→ **Raw data**
■ ■ ■ ■ ■ ■ ■
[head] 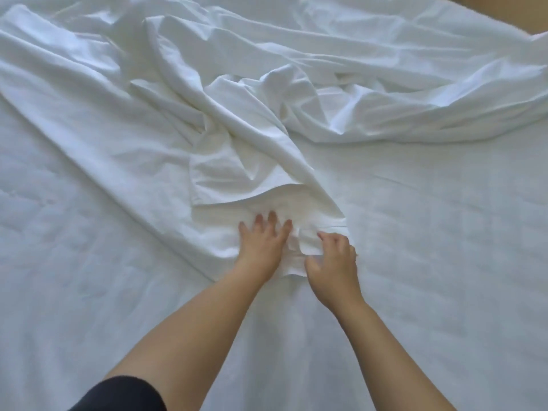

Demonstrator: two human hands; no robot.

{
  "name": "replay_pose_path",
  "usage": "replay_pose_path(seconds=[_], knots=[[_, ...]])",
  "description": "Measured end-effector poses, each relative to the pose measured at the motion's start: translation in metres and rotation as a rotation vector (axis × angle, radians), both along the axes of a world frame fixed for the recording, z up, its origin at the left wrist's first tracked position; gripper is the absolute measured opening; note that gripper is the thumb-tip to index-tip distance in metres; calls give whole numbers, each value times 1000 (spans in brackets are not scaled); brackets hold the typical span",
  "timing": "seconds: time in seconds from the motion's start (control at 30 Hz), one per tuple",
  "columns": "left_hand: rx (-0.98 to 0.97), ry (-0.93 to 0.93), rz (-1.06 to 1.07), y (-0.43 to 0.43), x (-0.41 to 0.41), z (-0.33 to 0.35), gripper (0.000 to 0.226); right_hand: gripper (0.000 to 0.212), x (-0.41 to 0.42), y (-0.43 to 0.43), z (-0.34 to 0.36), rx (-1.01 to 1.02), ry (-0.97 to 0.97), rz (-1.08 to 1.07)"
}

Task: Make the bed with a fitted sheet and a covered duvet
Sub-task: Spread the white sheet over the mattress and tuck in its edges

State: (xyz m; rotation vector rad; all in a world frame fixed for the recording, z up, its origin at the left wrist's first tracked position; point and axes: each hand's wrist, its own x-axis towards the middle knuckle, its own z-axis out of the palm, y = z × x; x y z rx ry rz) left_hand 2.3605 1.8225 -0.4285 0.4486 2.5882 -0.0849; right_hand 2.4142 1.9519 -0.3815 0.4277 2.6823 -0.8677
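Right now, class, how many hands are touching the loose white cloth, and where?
2. The left hand presses flat on the loose white cloth at its near end; the right hand, just beside it, pinches a fold of it. None seems hidden.

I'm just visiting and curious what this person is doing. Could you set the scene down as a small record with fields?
Setting: a bed, seen from above by the person's head camera
Base: quilted white layer spread flat across the bed
On top: loose white cloth, rumpled and folded over itself
Left hand: fingers straight and spread, pressing the cloth's near end down
Right hand: fingers curled, pinching a fold at the cloth's edge
Clothing: black sleeve on the left arm
Unclear: whether the cloth is a sheet or a duvet cover
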Motion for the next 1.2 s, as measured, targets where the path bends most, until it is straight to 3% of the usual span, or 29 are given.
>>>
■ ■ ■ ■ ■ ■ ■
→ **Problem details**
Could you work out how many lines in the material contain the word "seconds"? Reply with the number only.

→ **Written reply**
2